‘Unfortunately, you did not get the role as we felt that you are not the right fit for our culture.’
At some point in your working career, you might have been rejected for a job with something along those lines. Or maybe as an HR professional or manager, you had to be the one delivering this difficult news at least once?
While that is often used by recruiters to prevent further probing from unsuccessful candidates, this answer leaves many hopefuls confused: what does that even mean? Was I too shy? Too loud? Too…different?
So why do employers want candidates to match their culture?
Research has shown that a strong organisational culture points to many business benefits, such as employee engagement, productivity and retention. 82% of respondents in Deloitte’s Human Capital Trends in 2016 even said that ‘culture is a potential competitive advantage’. It’s no surprise then that companies spend a lot of time and resources in developing and maintaining their culture. And employee buy-in is a big factor in whether your company culture flourishes or not; this is easier if the person joining the company is already compatible with your existing company culture.
The origins of ‘culture fit’ and its dangers
By hiring people that already match the company culture, employees are able to adjust to the role quicker, get along with colleagues a lot easier and are more satisfied and likelier to stay with the company longer, as first proposed in a study by UC Berkeley Professor Jennifer Chatman. And with bad hiring decisions and poor onboarding processes costing businesses lots of time and money, employers look to culture fit as a possible remedy when considering new hires.
But ‘culture fit’ is a generally broad term with huge scope, and an undefined notion of culture fit poses several issues:
1. Unchecked bias
Without a clear definition of what makes a person the right culture fit for a company, more often than not, recruiters/hiring managers rely on gut feeling. And with gut feeling, it’s easy for unconscious bias to impact hiring decisions. And it doesn’t stop there. Other employment decisions like project assignments, promotions or benefit packages can be affected by bias, too.
‘The biggest problem is that while we invoke cultural fit as a reason to hire someone, it is far more common to use it to not hire someone,’ Katherine Klein, Wharton management professor.

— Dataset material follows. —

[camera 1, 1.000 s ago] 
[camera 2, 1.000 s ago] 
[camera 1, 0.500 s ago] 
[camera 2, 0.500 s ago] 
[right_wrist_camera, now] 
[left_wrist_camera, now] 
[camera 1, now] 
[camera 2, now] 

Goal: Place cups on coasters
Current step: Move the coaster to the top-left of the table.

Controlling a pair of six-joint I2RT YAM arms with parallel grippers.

2. Homogenous working environment
People gravitate towards those similar to them, so over-emphasising culture fit runs the risk of creating a homogeneous workforce. We know from research that companies with a diverse leadership perform better financially than those without it. The Black Lives Matter movement and gender pay gap reporting have put companies under the spotlight on what they’re doing to promote diversity in the workplace and to do better. Continuing employment practices that adhere to outdated notions of ‘culture fit’ can hinder the actions necessary to encourage diversity and inclusion in businesses.
3. Big echo chamber
Employing only culture-fit people might create a lively or pleasant atmosphere, where it’s easy to grab a drink with colleagues every Friday evening, but having only like-minded individuals can easily lead to having a big echo chamber.
While we all want to avoid negative workplace conflict, constructive discussions and exploring abstract ideas are important for business innovation. A lack of diverse opinions and fresh perspectives can be limiting, and may prevent your business from adapting to upcoming challenges. If you want your company to continue to grow and profit, you need to build your workforce with people who can do that, rather than building a ‘comfortable’ team.
Moving away from ‘culture fit’?
The COVID-19 crisis has changed the way we work, which has also impacted how we look at company culture. It’s definitely time to ask whether ensuring a culture fit is still the right approach – but what should be done instead?
1. Straying away from a monolithic culture
Whether companies intended to or not, their company culture is going through a transformation. With many employees having to work from home, grabbing a drink at the pub after work or enjoying the game room together in the office is not so relevant anymore. It’s likely that employees have found their own ways to stay connected by creating social groups within the company, and ‘sub-cultures’ may be emerging.
2. Covering the basics
This doesn’t mean that core company values should be forgotten. Employees homeworking due to COVID-19 felt more supported when their company ramped up their focus on communication, employee welfare and agility. This is because beyond the perks and frills, what employees value the most is simple: feeling trusted, connected, valued and that their work matters to the wider business.
3. Focusing on attitudes and abilities
With companies having to adapt in the face of uncertainty, there may be an increasing need to focus on candidates with the right skills and mindset over culture fit. While employers have always valued skills, the skills gap in the workforce and the current crisis mean that employers can’t afford to make hiring mistakes. They need people with the relevant skillsets or those with a growth mindset that will be able to re-skill themselves as required.
It’s important to not over rely on culture fit and gut feeling, and to only consider it as part of an overall recruitment assessment. Culture is very important for the success and growth of a business, but we need to be very mindful about how it translates into our employment practices.
So, how important is culture fit to your company?